In the cell below, create a new dataframe called posts_subset containing only the columns: Id, Score, OwnerUserID, ViewCount ,CommentCount


In [None]:
posts_subset = posts[["Id", "Score", "OwnerUserId" , "ViewCount" , "CommentCount"]]



In the cell below, create a dataframe called users_subset containing only the columns Id, Reputation, Views, UpVotes, DownVotes.


In [None]:
users_subset = users[["Id", "Reputation", "Views", "UpVotes", "DownVotes"]]


#### You will note that the Id column does not refer to the same thing in both tables. In the posts table, it refers to the post ID and in the users table it refers to the user ID.

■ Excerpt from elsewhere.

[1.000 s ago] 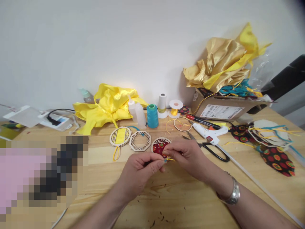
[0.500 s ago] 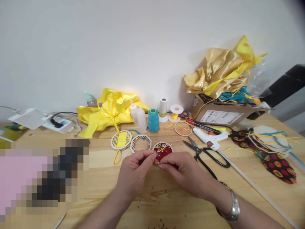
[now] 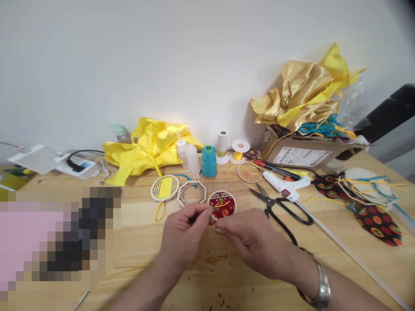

In the users_subset dataframe, rename the Id column to UserId. Do this using the option inplace=True.


In [None]:
users_subset = users_subset.rename(columns={"Id": "UserId"})


In [None]:
users_subset.head(5)

In the posts_subset dataframe, rename the Id column to PostId. Do this using the option inplace=True.


In [None]:
posts_subset = posts_subset.rename(columns={"Id": "PostId"})


In [None]:
posts_subset.head(5)



We identify the only column that the two tables have in common as the user ID. However, this column is called UserId in the users_subset table and OwnerUserId in the posts_subset table. Using what we have previously learned about merging two dataframes and looking at the documentation here, merge the two dataframes. Name the merged dataframe stackoverflow.


In [None]:
stackoverflow =  pd.merge(users_subset, posts_subset, left_on="UserId", right_on = "OwnerUserId")



Check to see if you have kept both key columns (if you join by making one of the columns an index first, this can be avoided).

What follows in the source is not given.